Acrescentam haver graves modificações, ainda, nas normas que definem gratuidade de justiça, afetando, consequentemente, o direito de acesso à Justiça, fundamental em momento de pandemia e crise econômica, com a ocorrência de muitas demissões. Além delas, alterações substanciais no tocante à fiscalização do trabalho e extensão de jornada.
Um dos temas incluídos na MP por Christino Aureo é a limitação do acesso à Justiça gratuita apenas para aqueles que tenham renda familiar mensal per capita de até meio salário mínimo ou renda familiar mensal de até três salários mínimos. Se o texto virar lei, a declaração da pessoa não bastará, devendo o interessado provar esta condição por meio de comprovante de habilitação no CadÚnico do governo federal para programas sociais.

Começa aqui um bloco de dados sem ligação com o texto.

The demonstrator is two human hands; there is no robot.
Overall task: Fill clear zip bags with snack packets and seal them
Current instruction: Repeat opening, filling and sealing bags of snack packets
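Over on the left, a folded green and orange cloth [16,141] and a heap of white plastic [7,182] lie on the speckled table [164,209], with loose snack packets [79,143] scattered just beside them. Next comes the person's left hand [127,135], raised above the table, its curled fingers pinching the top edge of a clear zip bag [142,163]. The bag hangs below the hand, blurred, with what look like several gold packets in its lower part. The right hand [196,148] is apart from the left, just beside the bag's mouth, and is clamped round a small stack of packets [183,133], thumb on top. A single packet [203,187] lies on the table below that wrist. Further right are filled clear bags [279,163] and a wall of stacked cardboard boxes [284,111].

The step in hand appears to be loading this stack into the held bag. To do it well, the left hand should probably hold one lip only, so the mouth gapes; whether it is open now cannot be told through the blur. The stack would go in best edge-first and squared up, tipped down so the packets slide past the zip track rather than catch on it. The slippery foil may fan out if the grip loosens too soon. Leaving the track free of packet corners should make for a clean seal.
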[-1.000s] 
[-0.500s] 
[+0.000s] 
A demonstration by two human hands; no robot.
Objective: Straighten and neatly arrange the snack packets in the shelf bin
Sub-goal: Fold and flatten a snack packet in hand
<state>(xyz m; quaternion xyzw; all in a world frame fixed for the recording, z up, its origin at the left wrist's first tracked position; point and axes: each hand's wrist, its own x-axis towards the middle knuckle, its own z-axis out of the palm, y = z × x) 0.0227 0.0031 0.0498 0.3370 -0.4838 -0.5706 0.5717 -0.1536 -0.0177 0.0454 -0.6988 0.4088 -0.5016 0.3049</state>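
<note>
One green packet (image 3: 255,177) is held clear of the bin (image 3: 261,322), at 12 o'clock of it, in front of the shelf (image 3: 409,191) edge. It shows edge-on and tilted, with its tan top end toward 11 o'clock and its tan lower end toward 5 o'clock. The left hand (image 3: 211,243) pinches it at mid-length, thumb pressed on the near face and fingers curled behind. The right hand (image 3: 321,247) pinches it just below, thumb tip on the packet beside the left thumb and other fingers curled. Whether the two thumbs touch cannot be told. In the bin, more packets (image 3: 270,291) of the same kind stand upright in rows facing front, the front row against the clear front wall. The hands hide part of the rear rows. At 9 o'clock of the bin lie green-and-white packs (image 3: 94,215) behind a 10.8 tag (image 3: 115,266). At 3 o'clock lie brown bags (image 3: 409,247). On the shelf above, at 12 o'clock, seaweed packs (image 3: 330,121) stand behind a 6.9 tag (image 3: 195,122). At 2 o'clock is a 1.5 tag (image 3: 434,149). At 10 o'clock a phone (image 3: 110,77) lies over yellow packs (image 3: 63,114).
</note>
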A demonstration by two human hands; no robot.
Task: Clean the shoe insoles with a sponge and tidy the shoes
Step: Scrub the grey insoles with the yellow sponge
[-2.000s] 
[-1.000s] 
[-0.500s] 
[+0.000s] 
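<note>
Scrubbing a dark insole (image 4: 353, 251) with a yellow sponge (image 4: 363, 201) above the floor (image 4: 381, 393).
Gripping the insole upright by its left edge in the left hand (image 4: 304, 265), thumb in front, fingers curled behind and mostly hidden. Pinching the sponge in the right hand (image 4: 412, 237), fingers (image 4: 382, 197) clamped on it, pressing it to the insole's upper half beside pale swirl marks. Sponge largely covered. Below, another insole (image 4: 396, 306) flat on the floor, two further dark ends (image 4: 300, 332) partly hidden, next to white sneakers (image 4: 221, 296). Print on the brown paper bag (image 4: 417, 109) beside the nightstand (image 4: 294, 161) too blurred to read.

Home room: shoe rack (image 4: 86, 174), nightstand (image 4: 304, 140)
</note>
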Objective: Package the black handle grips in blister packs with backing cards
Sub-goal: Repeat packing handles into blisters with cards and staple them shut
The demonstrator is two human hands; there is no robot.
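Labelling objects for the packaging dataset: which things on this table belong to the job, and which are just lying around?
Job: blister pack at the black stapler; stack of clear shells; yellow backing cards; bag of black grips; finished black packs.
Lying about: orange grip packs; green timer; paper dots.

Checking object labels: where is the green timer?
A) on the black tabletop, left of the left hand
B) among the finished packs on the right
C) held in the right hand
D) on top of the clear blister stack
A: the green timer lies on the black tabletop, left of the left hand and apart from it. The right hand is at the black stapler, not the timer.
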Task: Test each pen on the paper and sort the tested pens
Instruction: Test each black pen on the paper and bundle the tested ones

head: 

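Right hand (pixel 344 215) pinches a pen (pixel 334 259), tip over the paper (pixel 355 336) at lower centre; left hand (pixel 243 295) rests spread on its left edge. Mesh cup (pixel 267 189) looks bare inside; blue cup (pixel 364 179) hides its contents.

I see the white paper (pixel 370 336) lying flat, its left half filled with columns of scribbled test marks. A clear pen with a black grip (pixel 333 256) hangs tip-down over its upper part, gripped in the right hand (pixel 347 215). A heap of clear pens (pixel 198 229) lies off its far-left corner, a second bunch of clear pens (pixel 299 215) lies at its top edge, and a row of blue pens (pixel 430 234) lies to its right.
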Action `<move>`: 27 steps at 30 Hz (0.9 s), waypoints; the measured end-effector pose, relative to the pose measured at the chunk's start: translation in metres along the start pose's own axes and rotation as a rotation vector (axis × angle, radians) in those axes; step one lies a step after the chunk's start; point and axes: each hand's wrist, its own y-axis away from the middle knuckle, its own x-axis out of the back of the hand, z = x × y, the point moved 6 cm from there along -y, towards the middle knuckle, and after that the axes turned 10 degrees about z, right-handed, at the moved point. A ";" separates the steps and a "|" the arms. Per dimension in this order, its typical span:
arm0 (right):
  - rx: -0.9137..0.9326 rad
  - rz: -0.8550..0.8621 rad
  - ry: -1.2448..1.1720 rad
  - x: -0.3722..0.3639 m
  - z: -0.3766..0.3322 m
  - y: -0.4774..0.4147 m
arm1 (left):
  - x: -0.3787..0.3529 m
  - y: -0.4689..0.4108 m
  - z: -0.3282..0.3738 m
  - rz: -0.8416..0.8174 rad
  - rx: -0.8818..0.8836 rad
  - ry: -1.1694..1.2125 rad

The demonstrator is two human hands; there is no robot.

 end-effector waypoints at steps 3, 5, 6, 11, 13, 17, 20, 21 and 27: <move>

Caso ele perca a causa, deverá pagar os honorários do advogado da parte vencedora, se tiver obtido créditos suficientes ao vencer outra causa dentro de cinco anos. Nesse mesmo prazo, a parte vencedora poderá demonstrar que a pessoa deixou de se enquadrar como beneficiário da Justiça gratuita e executar a dívida dos honorários de seu advogado. Depois dos cinco anos, a dívida será considerada extinta.
As centrais sindicais reiteram que o objetivo da MP nº 1045 é reeditar as regras da MP nº 936, de 2020, com a finalidade de garantir a redução de jornada e salários e a suspensão de contratos, para supostamente assegurar a manutenção de postos de trabalho durante a crise sanitária causada pela pandemia. Na prática, a MP 1045 institui programas que criam vagas de trabalho precárias, com menos direitos.